同じ歳で比べると親父の方が腹が出てるな、とか若々しいな、とか、視覚的な比較も面白い。


私達は総体としては親よりも裕福になれない世代とも言われる。親が自分の歳の頃にはすでに子供は何人いて、こんな家を買って、仕事は何をして、こんな生活をしていたと30年をまたいで比較ができてしまう。改めて親への尊敬の念を深くする人もいれば、えらそうに言ってるくせに親父も大したことなかったのではないかと思う人もいるかもしれない。

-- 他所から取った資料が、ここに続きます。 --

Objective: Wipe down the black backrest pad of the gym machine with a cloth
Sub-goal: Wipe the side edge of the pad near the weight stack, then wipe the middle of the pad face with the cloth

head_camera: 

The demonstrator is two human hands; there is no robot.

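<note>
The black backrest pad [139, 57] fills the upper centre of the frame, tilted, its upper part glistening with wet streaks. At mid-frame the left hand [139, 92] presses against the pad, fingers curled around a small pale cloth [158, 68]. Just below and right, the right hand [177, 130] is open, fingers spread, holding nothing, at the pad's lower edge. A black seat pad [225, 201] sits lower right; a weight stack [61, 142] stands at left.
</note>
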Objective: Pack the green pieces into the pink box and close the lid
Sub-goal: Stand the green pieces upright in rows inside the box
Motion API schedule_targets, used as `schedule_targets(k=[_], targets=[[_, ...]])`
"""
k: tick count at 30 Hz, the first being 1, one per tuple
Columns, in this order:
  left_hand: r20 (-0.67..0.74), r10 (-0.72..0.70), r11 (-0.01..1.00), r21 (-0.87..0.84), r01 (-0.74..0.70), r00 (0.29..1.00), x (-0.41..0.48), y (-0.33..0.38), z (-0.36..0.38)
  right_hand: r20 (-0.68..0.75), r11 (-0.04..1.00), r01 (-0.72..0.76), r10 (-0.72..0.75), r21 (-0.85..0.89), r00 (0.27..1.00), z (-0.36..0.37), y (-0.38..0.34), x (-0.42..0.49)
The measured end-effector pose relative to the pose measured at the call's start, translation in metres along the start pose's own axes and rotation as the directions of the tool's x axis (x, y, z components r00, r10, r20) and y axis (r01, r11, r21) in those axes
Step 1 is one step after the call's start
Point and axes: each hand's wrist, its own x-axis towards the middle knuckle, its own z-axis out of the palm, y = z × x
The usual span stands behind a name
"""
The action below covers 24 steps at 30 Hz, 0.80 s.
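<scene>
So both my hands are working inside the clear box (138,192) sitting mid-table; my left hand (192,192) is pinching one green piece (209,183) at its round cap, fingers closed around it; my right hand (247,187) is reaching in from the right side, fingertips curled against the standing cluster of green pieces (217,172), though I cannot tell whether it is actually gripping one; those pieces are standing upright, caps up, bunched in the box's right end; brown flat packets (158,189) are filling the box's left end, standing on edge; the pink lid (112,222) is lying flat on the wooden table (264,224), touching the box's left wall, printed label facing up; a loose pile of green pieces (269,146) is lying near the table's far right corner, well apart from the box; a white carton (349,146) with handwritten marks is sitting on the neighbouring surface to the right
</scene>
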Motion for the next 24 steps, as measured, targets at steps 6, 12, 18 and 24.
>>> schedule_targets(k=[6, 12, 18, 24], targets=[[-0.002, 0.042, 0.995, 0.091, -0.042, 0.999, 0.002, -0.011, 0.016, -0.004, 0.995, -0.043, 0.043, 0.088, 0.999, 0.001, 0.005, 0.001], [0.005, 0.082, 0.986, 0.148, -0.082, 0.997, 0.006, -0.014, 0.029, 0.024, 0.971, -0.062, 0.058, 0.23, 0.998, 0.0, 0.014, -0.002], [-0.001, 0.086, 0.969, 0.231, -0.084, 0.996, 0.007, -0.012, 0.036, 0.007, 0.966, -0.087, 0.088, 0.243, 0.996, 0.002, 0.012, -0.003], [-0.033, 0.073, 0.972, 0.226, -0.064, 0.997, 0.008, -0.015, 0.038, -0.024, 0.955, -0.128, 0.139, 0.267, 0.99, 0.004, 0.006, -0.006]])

  • 親になって仕事と子育ての両立の大変さを知り、あちこち旅行に連れて行ってくれた親への感謝の念を強くする。
  • 鬼籍に入った親族の多さに気づく。あの伯母はその後どうなった、あの叔父はどうなったとその後が私にはわかっている。自分の身に起きていくことを知らない無垢な笑顔。
  • 群がるような従兄弟の数。私の子供には従兄弟がいないことにも気付いた。危機感を覚えるほど新しく産まれる子供達は減っている。
  • 旅先の澄ました集合記念撮影はつまらない。旅先で何かをしている写真は面白い。
  • 全身を写した状況説明写真ばかりで表情が鮮明にわかる顔のアップが少ない。



私が家族の写真記録を残す上で欠けがちだと思う要素

  • どんなものが市井で流行しているか。
  • その頃の子供達がどんな遊びに夢中になっているか。
  • 親が何をしているか。何に楽しみを見出しているか。
  • どんなものを食べているか。
  • お気に入りの玩具や家電、家具。
  • 旅先の写真よりも日常の室内での写真。
  • 街並みの写真。

残すべくは特別な日ではなく平凡な日常の写真なのだ。

とある平凡な週末の朝から晩までを写真に撮るのも面白いかもしれない。子供達の寝床の写真から始まり、顔を洗う姿、朝食を用意する姿、宿題をやる姿、犬を散歩に連れて行く姿、近所のスーパーに買い物に行く姿、庭で水遊びをする姿、母親に怒られている姿、兄弟喧嘩している姿。飾ることのない家族ルポ。